# Open Earth Foundation
# Ocean Biodiversity Credit Data Framework

This is the first notebook of a series of 5 notebooks that explains step by step how to calculate each modulating factor and assign credtis for the [Marine Biodiversity Credits methodology](https://zenodo.org/records/10182712) applied to the Cocos Marine Conservation Area of Costa Rica

<h1> Step 1: curate the IUCN data in the Eastern Tropical Pacific </h1>

This notebook shows the first step in getting:
- species distribution
- species statuses

and the pre-processing that goes along with it. 

## Data sources

The data needed for this project is available in the Ocean Program S3 Bucket

**Species information**

Unfortunately, at this time, this data needs to be manually downloaded by making a request to IUCN.

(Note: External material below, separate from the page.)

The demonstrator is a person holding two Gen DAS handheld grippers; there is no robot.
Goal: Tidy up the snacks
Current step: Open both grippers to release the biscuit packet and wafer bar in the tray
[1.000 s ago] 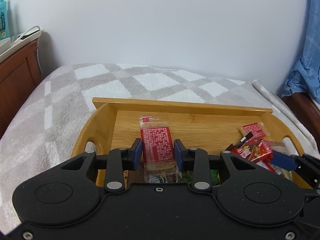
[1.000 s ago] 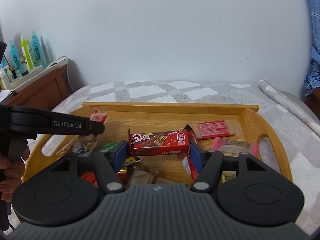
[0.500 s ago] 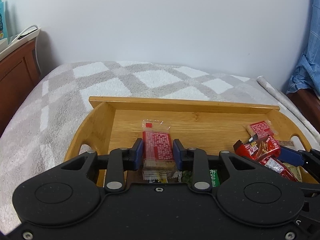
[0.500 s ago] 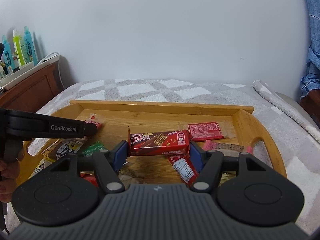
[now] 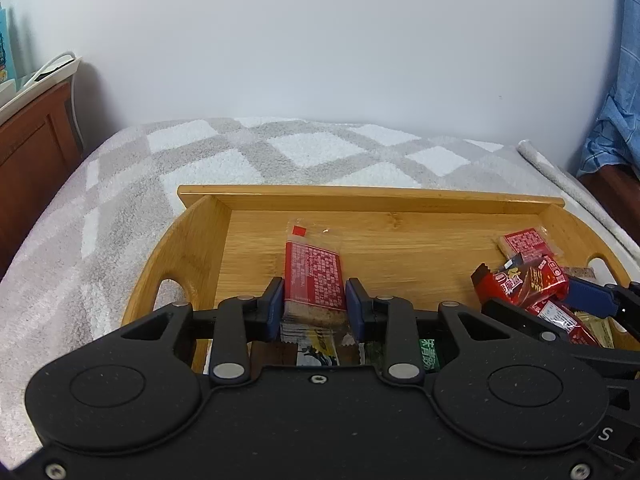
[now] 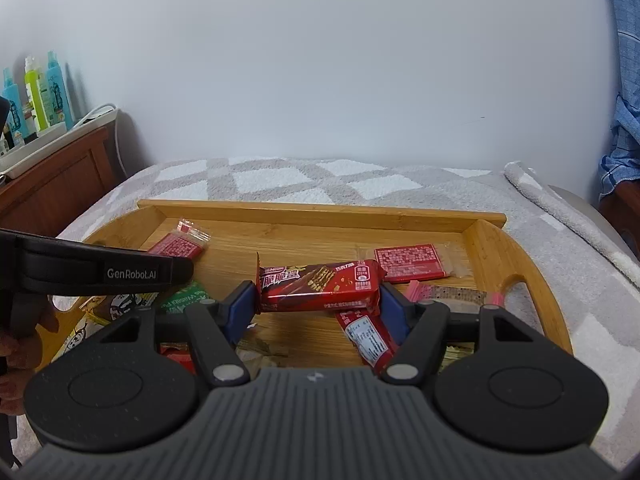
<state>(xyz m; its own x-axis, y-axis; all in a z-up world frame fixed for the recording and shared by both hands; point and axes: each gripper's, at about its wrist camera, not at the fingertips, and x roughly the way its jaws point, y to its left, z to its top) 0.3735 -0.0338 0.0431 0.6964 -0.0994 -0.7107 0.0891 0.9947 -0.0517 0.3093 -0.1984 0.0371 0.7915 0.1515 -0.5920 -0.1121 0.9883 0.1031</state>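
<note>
A bamboo tray (image 5: 360, 194) (image 6: 320, 210) lies on a checked blanket and holds several snack packets. My left gripper (image 5: 315, 304) is shut on a clear-wrapped biscuit packet with a red label (image 5: 314, 272), held lengthwise over the tray's left part; the packet also shows in the right wrist view (image 6: 176, 246). My right gripper (image 6: 318, 304) is shut on a red chocolate wafer bar (image 6: 320, 286), held crosswise over the tray's middle; the bar also shows in the left wrist view (image 5: 524, 284). A second red-label packet (image 6: 410, 262) lies flat at the tray's right.
More packets lie under both grippers: a green one (image 6: 184, 298), a cartoon-print one (image 6: 100, 316), a small red one (image 6: 370, 338). A wooden cabinet (image 6: 52, 184) with bottles (image 6: 40, 96) stands left. A blue cloth (image 6: 624, 120) hangs at right. A rolled towel (image 6: 560, 208) lies on the bed's right edge.
Both grippers have pulled back and risen a little with their packets still held. The tray sits lower and farther in both views.
</note>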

From our S3 public bucket:
https://ocean-program.s3.amazonaws.com/data/raw/IUCN_RedList_CentralPacific/

**Geospatial information**

The geospatial shapefiles were been downloaded from SNIT - CR. (link?)
As our case study and example for these data pipelines, we use the Area de Conservación Marina Isla del Coco (ACMC)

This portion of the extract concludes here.